World Soil Day: soils around the world are degrading, putting food production and available water at risk

Dec 5, 2023

95% of the food consumed globally comes from soil and water, according to the United Nations. In addition, soils are fundamental to human and ecosystem well-being because of their role in regulating water retention and availability, their ability to withstand extreme weather events or because they act as carbon sinks. But due to climate change and human activity, soils around the world are being eroded and degraded, threatening biodiversity, soil health and fertility, as well as the quality and quantity of available water that depends on them. That is why, since 2014, the United Nations has been celebrating World Soil Day every 5th of December. In 2023, this international day focuses on the importance and relationship between soil and water for sustainable and resilient agri-food systems.

Agrotecnio has been researching this problem for years. The Agronomy and Environment group, led by the centre’s researcher and professor at the University of Lleida (UdL) Carlos Cantero Martínez, has several specific projects. One of them is the SintMed project, funded by the State Research Agency from September 2022 to August 2026, which uses an agronomic strategy of “sustainable intensification” in extensive crops to evaluate crop production systems in the Mediterranean climate to promote yields while protecting the quality of air, soil and water. SintMed is a project coordinated by the Aula Dei Experimental Station (CSIC) in which Agrotecnio and the UdL focus on diversified rotation of irrigated winter crops and cover crops in summer in combination with different soil management systems. To achieve this model of “sustainable intensification”, measurements are taken on crop yields and water use efficiency, but also on pollen quality, microbial activity or carbon and nitrogen dynamics in the soil.

Agrotecnio’s Environmental Physical Chemistry group, led by UdL professors Jaume Puy and Josep Galceran, also studies the state of soils as part of a project funded by the Catalan government’s Department of Climate Action, Agriculture and Rural Agenda and other sources. In this group, the quality of water and soils is analysed in relation to the presence of key substances (such as zinc, phosphorus or cobalt) and samples are taken (for example, in the river Segre) with the aim of monitoring their behaviour in natural waters and soils. At the 2023 DGT congress in Paris, the group presented contributions on the assessment of phosphorus in agricultural soils through passive samplers. This is relevant for a more rational application of fertilisers, avoiding both unnecessary consumption and harmful effects of excesses on the environment.
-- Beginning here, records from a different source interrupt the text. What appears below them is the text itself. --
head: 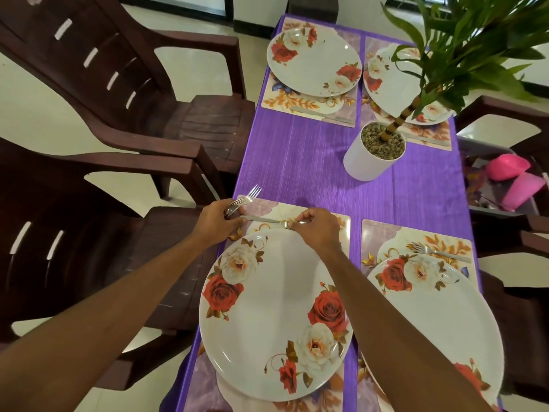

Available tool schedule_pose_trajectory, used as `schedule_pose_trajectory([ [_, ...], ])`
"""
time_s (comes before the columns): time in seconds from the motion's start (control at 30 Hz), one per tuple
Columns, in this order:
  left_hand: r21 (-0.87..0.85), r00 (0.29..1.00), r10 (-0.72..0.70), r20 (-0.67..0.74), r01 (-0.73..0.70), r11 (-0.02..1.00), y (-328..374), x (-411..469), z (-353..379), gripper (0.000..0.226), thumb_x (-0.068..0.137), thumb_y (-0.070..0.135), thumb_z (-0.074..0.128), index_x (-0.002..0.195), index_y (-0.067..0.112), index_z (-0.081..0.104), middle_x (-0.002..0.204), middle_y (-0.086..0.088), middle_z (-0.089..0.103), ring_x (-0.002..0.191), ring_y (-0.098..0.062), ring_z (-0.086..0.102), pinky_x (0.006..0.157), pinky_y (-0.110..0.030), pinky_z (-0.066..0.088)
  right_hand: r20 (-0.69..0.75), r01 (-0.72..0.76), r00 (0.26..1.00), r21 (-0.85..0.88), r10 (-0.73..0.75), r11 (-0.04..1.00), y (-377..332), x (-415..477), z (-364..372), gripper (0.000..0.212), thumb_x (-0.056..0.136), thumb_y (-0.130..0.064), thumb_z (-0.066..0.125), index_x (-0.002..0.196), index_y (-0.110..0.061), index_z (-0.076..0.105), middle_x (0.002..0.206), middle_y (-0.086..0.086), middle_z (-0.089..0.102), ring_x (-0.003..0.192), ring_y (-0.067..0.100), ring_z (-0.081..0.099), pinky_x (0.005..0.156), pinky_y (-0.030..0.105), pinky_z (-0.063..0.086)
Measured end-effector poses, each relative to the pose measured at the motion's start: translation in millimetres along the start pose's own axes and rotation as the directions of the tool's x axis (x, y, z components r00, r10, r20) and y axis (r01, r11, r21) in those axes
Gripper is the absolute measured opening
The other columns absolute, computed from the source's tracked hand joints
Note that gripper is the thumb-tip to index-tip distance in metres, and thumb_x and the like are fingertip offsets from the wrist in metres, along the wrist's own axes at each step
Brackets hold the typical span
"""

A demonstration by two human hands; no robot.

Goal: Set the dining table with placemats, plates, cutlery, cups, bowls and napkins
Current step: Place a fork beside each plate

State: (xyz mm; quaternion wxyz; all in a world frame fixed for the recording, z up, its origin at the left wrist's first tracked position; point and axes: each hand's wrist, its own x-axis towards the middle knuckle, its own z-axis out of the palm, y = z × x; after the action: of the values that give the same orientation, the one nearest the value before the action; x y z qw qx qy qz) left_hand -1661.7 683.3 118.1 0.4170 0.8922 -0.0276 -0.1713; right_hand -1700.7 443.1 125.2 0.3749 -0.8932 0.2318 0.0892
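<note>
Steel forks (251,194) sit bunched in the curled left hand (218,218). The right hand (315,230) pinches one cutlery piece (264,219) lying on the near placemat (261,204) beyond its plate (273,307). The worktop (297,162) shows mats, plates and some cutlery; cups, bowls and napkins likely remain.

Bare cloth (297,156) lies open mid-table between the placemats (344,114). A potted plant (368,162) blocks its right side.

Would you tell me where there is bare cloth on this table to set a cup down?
Widest: tablecloth between the near left placemat and far left placemat, left of the plant pot. A narrower patch lies right of the pot. Near mats are crowded with plates and forks.
</note>
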Motion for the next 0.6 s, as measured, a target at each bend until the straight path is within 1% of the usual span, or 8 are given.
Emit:
schedule_pose_trajectory([
  [0.13,-0.029,1.000,-0.022,0.000,0.022,0.999,-1,2,0,0.013,0.089,0.021,0.073,0.101,0.016,0.069,0.088,0.005,0.070,0.080,-0.010,0.066,0.065,-0.019,0.048,0.024,0.007,1.000,-0.014,-0.006,1.000,0,0,-3,0.023,0.082,-0.038,0.081,0.092,-0.018,0.075,0.086,-0.006,0.070,0.076,0.012,0.063,0.068,0.016,0.045],
  [0.2,-0.040,0.999,-0.028,0.017,0.029,0.999,-2,3,-1,0.012,0.089,0.021,0.073,0.099,0.017,0.069,0.087,0.005,0.070,0.080,-0.011,0.067,0.065,-0.019,0.049,0.026,0.009,1.000,-0.015,-0.009,1.000,0,1,-4,0.023,0.084,-0.039,0.080,0.091,-0.018,0.075,0.083,-0.007,0.069,0.074,0.010,0.062,0.065,0.014,0.042],
  [0.27,-0.044,0.999,-0.026,0.030,0.027,0.999,-1,4,-2,0.010,0.089,0.022,0.074,0.097,0.019,0.069,0.086,0.005,0.070,0.079,-0.010,0.067,0.064,-0.018,0.048,0.018,0.001,1.000,0.003,-0.001,1.000,0,1,-5,0.023,0.086,-0.041,0.077,0.089,-0.018,0.074,0.079,-0.009,0.068,0.073,0.010,0.062,0.066,0.016,0.045],
  [0.3,-0.042,0.999,-0.026,0.033,0.027,0.999,-1,4,-3,0.010,0.089,0.022,0.074,0.096,0.019,0.068,0.086,0.005,0.070,0.078,-0.010,0.067,0.063,-0.017,0.048,0.009,-0.002,1.000,0.014,0.002,1.000,2,1,-6,0.024,0.087,-0.042,0.076,0.089,-0.018,0.074,0.078,-0.009,0.068,0.073,0.010,0.063,0.069,0.019,0.048],
  [0.37,-0.035,0.999,-0.027,0.036,0.028,0.999,0,4,-4,0.009,0.089,0.021,0.073,0.094,0.018,0.068,0.086,0.004,0.070,0.077,-0.010,0.067,0.063,-0.018,0.047,-0.018,-0.013,1.000,0.033,0.013,0.999,5,-2,-10,0.025,0.088,-0.042,0.074,0.090,-0.017,0.074,0.079,-0.007,0.069,0.076,0.011,0.065,0.075,0.026,0.053],
  [0.4,-0.034,0.999,-0.028,0.031,0.029,0.999,0,4,-6,0.008,0.089,0.022,0.073,0.094,0.017,0.068,0.085,0.003,0.070,0.076,-0.010,0.067,0.063,-0.019,0.047,-0.038,-0.019,0.999,0.041,0.020,0.999,7,-4,-13,0.025,0.089,-0.041,0.073,0.091,-0.016,0.075,0.080,-0.007,0.070,0.077,0.011,0.065,0.075,0.027,0.052],
  [0.5,-0.052,0.998,-0.042,-0.043,0.040,0.998,4,-2,-9,0.012,0.093,0.028,0.067,0.094,0.016,0.068,0.082,0.004,0.069,0.072,-0.010,0.066,0.060,-0.018,0.044,-0.120,-0.017,0.992,0.079,0.027,0.997,13,-17,-27,0.015,0.092,-0.031,0.069,0.085,-0.019,0.073,0.074,-0.009,0.067,0.071,0.009,0.062,0.065,0.021,0.045],
  [0.6,-0.138,0.993,-0.082,-0.086,0.070,0.988,16,-12,-13,0.024,0.098,0.038,0.057,0.092,0.017,0.066,0.077,0.004,0.067,0.067,-0.008,0.063,0.058,-0.017,0.043,-0.216,0.008,0.976,0.145,0.024,0.989,15,-34,-38,0.013,0.093,-0.026,0.068,0.081,-0.023,0.070,0.072,-0.016,0.065,0.069,0.004,0.061,0.064,0.014,0.041],
])
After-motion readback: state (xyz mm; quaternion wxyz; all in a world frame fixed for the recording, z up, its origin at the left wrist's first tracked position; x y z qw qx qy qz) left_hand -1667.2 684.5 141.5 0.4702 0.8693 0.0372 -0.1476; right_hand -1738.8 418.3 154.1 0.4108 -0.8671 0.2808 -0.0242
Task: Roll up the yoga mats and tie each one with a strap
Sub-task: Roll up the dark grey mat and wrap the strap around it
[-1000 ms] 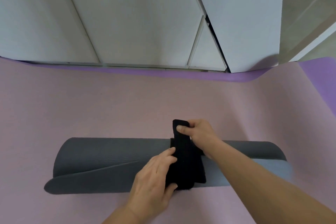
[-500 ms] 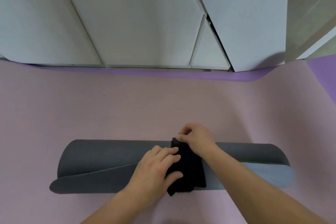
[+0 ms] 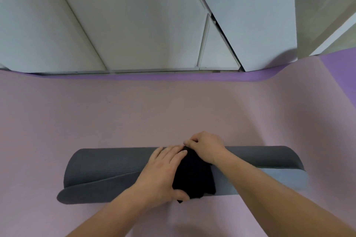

Soil is a finite and non-renewable resource. Today, 33% of land is moderately or highly degraded due to erosion, salinisation, compaction, acidification or soil contamination. According to the FAO, world population growth will lead to a 60% increase in demand for food, feed and fibre by 2050, despite the fact that there is little scope for expansion of agricultural land. Sustainable management of agricultural soils and sustainable production are therefore essential to reverse the trend and ensure food security.